- Task objective: The full set of lines below has to be written out again exactly.

━━━━━━━━━━━━━━━━

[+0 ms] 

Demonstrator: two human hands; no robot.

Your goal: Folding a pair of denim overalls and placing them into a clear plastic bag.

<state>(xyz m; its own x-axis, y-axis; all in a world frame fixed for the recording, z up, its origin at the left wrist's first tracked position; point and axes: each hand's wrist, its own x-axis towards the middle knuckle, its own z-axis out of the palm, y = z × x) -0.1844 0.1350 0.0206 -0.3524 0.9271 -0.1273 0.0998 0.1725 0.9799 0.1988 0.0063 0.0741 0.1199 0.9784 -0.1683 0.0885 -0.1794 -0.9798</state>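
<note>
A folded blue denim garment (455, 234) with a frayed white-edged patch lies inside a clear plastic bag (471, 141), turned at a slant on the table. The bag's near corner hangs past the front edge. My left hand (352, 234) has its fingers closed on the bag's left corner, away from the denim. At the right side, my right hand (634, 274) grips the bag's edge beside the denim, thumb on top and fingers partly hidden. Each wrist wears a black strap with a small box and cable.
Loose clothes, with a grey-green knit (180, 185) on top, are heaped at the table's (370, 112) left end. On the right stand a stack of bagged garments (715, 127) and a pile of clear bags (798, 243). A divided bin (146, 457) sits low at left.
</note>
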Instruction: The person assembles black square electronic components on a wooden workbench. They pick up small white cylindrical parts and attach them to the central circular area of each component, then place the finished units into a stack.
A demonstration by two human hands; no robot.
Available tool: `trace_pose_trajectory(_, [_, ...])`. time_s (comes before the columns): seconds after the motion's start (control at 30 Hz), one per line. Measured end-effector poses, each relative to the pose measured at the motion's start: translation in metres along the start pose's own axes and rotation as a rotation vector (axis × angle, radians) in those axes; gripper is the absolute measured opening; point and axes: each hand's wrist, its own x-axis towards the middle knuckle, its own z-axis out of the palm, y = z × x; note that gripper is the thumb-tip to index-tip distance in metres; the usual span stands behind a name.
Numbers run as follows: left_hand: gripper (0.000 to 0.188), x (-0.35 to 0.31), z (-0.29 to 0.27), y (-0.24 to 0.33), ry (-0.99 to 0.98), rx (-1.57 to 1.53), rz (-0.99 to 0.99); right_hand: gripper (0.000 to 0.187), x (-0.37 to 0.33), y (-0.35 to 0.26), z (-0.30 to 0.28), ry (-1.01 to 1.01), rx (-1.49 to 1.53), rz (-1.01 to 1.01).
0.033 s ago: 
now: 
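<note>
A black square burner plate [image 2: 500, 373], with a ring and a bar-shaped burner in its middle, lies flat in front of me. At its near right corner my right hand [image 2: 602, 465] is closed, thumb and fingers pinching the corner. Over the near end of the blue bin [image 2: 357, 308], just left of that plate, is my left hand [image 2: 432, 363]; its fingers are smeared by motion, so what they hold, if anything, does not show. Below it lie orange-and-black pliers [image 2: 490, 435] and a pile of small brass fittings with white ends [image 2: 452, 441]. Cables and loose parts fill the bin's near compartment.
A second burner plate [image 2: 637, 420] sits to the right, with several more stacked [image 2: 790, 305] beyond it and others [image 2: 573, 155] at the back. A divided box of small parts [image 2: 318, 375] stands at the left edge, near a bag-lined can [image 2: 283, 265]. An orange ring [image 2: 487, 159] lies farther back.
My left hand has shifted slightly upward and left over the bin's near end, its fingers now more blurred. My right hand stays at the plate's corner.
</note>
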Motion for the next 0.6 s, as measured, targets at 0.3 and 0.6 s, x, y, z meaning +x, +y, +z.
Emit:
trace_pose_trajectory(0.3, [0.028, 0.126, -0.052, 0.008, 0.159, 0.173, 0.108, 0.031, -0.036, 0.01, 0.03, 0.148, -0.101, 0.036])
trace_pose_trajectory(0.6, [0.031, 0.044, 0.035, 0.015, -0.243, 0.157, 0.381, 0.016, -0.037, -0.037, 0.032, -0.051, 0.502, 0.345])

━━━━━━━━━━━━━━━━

- Written reply:
[+0 ms] 

Demonstrator: two human hands; no robot.

Your goal: Folding a pair of denim overalls and placing them into a clear plastic bag.

<state>(xyz m; its own x-axis, y-axis; all in a world frame fixed for the recording, z up, its origin at the left wrist's first tracked position; point and axes: each hand's wrist, its own x-axis towards the middle knuckle, its own z-axis out of the palm, y = z × x) -0.1844 0.1350 0.0206 -0.3524 0.9271 -0.1273 0.0998 0.1725 0.9799 0.1988 0.0063 0.0741 0.1199 0.9784 -0.1683 0.0885 -0.1794 -0.9798</state>
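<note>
A folded blue denim garment (455, 234) with a frayed white-edged patch lies inside a clear plastic bag (471, 141), turned at a slant on the table. The bag's near corner hangs past the front edge. My left hand (352, 234) has its fingers closed on the bag's left corner, away from the denim. At the right side, my right hand (634, 274) grips the bag's edge beside the denim, thumb on top and fingers partly hidden. Each wrist wears a black strap with a small box and cable.
Loose clothes, with a grey-green knit (180, 185) on top, are heaped at the table's (370, 112) left end. On the right stand a stack of bagged garments (715, 127) and a pile of clear bags (798, 243). A divided bin (146, 457) sits low at left.
</note>
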Instruction: The person assembles black square electronic components on a wooden workbench. They pick up small white cylindrical parts and attach them to the central circular area of each component, then place the finished units into a stack.
A demonstration by two human hands; no robot.
Available tool: `trace_pose_trajectory(_, [_, ...])`. time_s (comes before the columns): seconds after the motion's start (control at 30 Hz), one per line. Measured end-effector poses, each relative to the pose measured at the motion's start: translation in metres along the start pose's own axes and rotation as a rotation vector (axis × angle, radians) in those axes; gripper is the absolute measured opening; point and axes: each hand's wrist, its own x-axis towards the middle knuckle, its own z-axis out of the palm, y = z × x; note that gripper is the thumb-tip to index-tip distance in metres; the usual span stands behind a name.
Numbers run as follows: left_hand: gripper (0.000 to 0.188), x (-0.35 to 0.31), z (-0.29 to 0.27), y (-0.24 to 0.33), ry (-0.99 to 0.98), rx (-1.57 to 1.53), rz (-0.99 to 0.99); right_hand: gripper (0.000 to 0.187), x (-0.37 to 0.33), y (-0.35 to 0.26), z (-0.30 to 0.28), ry (-1.01 to 1.01), rx (-1.49 to 1.53), rz (-1.01 to 1.01).
0.033 s ago: 
now: 
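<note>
A black square burner plate [image 2: 500, 373], with a ring and a bar-shaped burner in its middle, lies flat in front of me. At its near right corner my right hand [image 2: 602, 465] is closed, thumb and fingers pinching the corner. Over the near end of the blue bin [image 2: 357, 308], just left of that plate, is my left hand [image 2: 432, 363]; its fingers are smeared by motion, so what they hold, if anything, does not show. Below it lie orange-and-black pliers [image 2: 490, 435] and a pile of small brass fittings with white ends [image 2: 452, 441]. Cables and loose parts fill the bin's near compartment.
A second burner plate [image 2: 637, 420] sits to the right, with several more stacked [image 2: 790, 305] beyond it and others [image 2: 573, 155] at the back. A divided box of small parts [image 2: 318, 375] stands at the left edge, near a bag-lined can [image 2: 283, 265]. An orange ring [image 2: 487, 159] lies farther back.
My left hand has shifted slightly upward and left over the bin's near end, its fingers now more blurred. My right hand stays at the plate's corner.
</note>
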Motion for the next 0.6 s, as measured, targets at 0.3 and 0.6 s, x, y, z meaning +x, +y, +z.
Emit:
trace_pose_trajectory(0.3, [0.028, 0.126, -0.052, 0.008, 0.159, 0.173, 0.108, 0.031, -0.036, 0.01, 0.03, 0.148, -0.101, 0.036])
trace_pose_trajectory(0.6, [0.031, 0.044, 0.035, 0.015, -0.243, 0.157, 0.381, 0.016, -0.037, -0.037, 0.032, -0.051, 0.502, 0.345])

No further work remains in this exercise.